▸ WHAT THE TASK ASKS
Lines with "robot": state how many there are in the records below, and nothing else.

▸ PROVIDED DATA

++++++++++

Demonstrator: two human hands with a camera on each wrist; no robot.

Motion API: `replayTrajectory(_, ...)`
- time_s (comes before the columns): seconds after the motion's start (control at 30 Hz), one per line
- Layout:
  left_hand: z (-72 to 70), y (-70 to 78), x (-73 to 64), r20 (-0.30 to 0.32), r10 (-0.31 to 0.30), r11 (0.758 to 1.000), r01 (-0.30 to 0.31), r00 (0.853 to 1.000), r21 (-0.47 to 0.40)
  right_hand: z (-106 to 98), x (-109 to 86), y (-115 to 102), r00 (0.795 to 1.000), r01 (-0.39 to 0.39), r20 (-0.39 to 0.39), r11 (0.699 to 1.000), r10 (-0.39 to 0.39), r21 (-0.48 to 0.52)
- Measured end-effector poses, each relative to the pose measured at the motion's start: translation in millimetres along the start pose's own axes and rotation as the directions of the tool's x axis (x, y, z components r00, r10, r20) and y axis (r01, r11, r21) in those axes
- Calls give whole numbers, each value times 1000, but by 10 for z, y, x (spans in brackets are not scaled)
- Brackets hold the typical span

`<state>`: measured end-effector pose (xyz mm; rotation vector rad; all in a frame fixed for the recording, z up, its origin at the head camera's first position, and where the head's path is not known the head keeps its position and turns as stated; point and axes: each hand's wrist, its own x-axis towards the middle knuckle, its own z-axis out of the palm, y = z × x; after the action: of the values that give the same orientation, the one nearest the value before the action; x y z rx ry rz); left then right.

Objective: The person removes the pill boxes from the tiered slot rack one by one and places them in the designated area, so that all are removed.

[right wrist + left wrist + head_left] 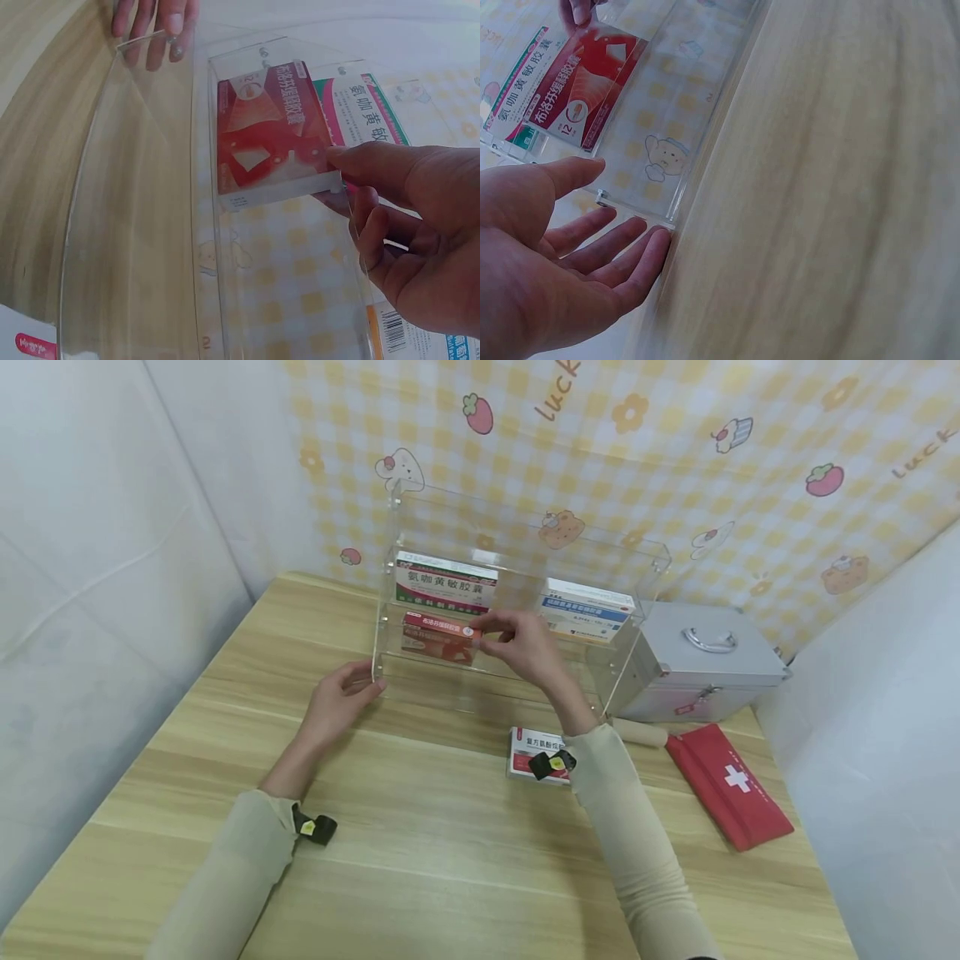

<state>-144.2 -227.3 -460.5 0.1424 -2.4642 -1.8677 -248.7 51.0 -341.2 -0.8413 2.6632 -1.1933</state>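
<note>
A clear acrylic rack (510, 689) with tiers stands on the wooden table. My right hand (525, 643) pinches the right end of a red medicine box (437, 635) between thumb and fingers. This box sits upright at the rack's left, behind a clear front panel, as the right wrist view also shows. At the rack's lower left side is my left hand (341, 702), its fingers relaxed and touching the side edge. A green-and-white medicine box (446, 583) stands on the tier behind the red one. On the right of that tier is a blue-and-white medicine box (585, 610).
Another red-and-white medicine box (528, 752) lies on the table in front of the rack, partly under the right wrist. A silver metal case (705, 652), a beige roll (637, 732) and a red first-aid pouch (731, 785) are at the right. A checkered cloth (675, 460) hangs behind.
</note>
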Motion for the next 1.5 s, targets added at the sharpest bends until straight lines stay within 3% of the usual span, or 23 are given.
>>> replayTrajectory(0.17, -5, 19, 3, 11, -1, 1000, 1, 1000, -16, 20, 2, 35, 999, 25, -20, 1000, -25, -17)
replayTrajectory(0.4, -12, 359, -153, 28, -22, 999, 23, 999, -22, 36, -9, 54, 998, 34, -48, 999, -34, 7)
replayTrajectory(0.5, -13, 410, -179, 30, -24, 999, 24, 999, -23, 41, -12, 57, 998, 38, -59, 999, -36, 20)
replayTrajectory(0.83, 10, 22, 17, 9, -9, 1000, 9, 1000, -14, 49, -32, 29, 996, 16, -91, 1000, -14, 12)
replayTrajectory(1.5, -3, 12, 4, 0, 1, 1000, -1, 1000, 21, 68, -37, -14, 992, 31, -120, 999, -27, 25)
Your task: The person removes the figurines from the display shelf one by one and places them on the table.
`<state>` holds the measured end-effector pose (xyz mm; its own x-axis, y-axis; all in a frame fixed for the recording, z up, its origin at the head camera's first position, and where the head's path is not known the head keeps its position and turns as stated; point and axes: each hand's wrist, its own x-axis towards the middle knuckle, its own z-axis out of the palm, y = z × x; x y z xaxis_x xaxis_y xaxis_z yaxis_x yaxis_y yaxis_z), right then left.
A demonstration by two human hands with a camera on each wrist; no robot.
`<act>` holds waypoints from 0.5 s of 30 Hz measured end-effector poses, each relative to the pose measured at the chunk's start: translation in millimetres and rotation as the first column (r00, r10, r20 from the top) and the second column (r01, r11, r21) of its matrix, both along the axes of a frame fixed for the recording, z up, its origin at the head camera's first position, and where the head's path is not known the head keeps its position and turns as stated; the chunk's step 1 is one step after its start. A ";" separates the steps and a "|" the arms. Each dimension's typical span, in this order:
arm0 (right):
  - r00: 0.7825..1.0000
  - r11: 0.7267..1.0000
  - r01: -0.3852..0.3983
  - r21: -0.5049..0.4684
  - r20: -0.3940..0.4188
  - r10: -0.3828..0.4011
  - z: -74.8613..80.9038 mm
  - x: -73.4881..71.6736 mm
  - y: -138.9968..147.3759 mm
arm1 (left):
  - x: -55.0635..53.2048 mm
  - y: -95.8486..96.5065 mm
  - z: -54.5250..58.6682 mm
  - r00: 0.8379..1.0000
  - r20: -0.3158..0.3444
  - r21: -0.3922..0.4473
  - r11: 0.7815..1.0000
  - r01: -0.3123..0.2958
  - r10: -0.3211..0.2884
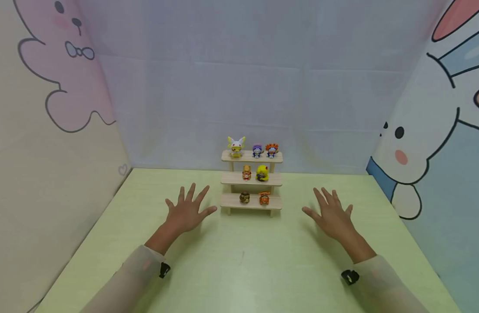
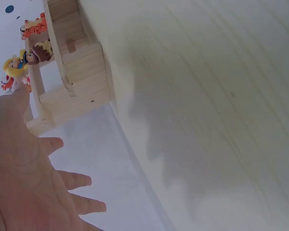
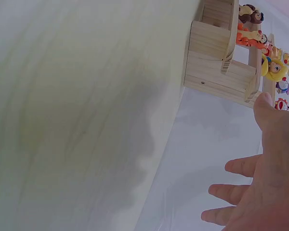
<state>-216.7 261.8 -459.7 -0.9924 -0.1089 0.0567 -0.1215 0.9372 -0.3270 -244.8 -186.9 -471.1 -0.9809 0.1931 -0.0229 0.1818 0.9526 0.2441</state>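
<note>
A three-step wooden display shelf [image 1: 251,178] stands at the back of the table with small toy figures on every step. On the top step are a white-eared yellow figure [image 1: 236,148], a purple-capped figure [image 1: 257,151] and an orange-maned figure [image 1: 272,150]. The middle step bears an orange figure [image 1: 246,173] and a yellow-hooded one [image 1: 262,173]. Below them sit a brown figure [image 1: 244,197] and an orange tiger figure [image 1: 264,198]. My left hand [image 1: 188,214] is spread left of the shelf, touching nothing. To its right, my right hand [image 1: 332,216] hovers with fingers extended, also holding nothing.
The pale yellow-green table [image 1: 239,265] reaches back to a whitish cloth backdrop [image 1: 247,87]. Side panels with a pink cartoon animal [image 1: 63,65] and a white rabbit [image 1: 419,134] flank it. Each sleeve has a black strap piece at the wrist.
</note>
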 end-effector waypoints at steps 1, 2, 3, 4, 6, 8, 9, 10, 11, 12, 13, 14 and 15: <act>1.000 1.000 -0.001 0.000 0.002 0.001 0.2 -0.3 -0.1 | 0.0 0.0 0.6 1.000 -0.002 0.004 1.000 0.003 -0.003; 1.000 1.000 -0.001 -0.002 0.003 0.001 0.6 -0.5 -0.4 | -0.4 -0.3 0.6 1.000 -0.001 0.007 1.000 0.006 -0.006; 1.000 1.000 -0.001 -0.006 0.005 0.001 1.3 -0.6 -0.8 | -1.0 -0.6 0.4 1.000 -0.001 0.005 1.000 0.007 -0.007; 1.000 1.000 -0.001 -0.010 0.007 0.001 2.0 -0.7 -1.1 | -1.7 -0.9 0.2 1.000 0.000 0.009 1.000 0.008 -0.008; 1.000 1.000 -0.002 -0.012 0.009 0.002 3.2 -0.9 -1.8 | -3.3 -1.4 -0.4 1.000 0.000 0.002 1.000 0.012 -0.012; 1.000 1.000 -0.003 -0.013 0.011 0.004 4.5 -0.9 -2.5 | -4.3 -1.2 -0.2 1.000 0.005 -0.002 1.000 0.018 -0.018; 1.000 1.000 -0.004 -0.014 0.013 0.005 5.1 -1.0 -2.8 | -4.5 -0.6 0.5 1.000 0.005 -0.003 1.000 0.021 -0.021; 1.000 1.000 -0.005 -0.015 0.013 0.005 5.6 -1.1 -3.1 | -4.7 0.2 1.4 1.000 0.005 -0.001 1.000 0.021 -0.021; 1.000 1.000 -0.005 -0.016 0.014 0.006 6.3 -1.1 -3.5 | -5.0 1.1 2.2 1.000 0.006 0.000 1.000 0.021 -0.021; 1.000 1.000 -0.006 -0.020 0.017 0.006 7.0 -1.1 -4.0 | -5.1 2.0 3.2 1.000 0.005 0.000 1.000 0.023 -0.023; 1.000 1.000 -0.006 -0.024 0.018 0.006 7.5 -1.3 -4.4 | -5.1 2.9 4.3 1.000 0.001 0.005 1.000 0.026 -0.026; 1.000 1.000 -0.007 -0.028 0.019 0.007 7.8 -1.5 -4.7 | -4.9 3.7 5.6 1.000 -0.004 0.009 1.000 0.027 -0.027; 1.000 1.000 -0.008 -0.030 0.021 0.009 8.0 -1.8 -5.0 | -4.8 4.6 6.7 1.000 -0.004 0.014 1.000 0.028 -0.028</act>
<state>-218.5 256.8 -451.7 -0.9925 -0.1157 0.0395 -0.1222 0.9260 -0.3573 -249.6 -182.3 -464.4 -0.9752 0.2208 -0.0163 0.2094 0.9435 0.2569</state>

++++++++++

▸ EXERCISE RESULT
2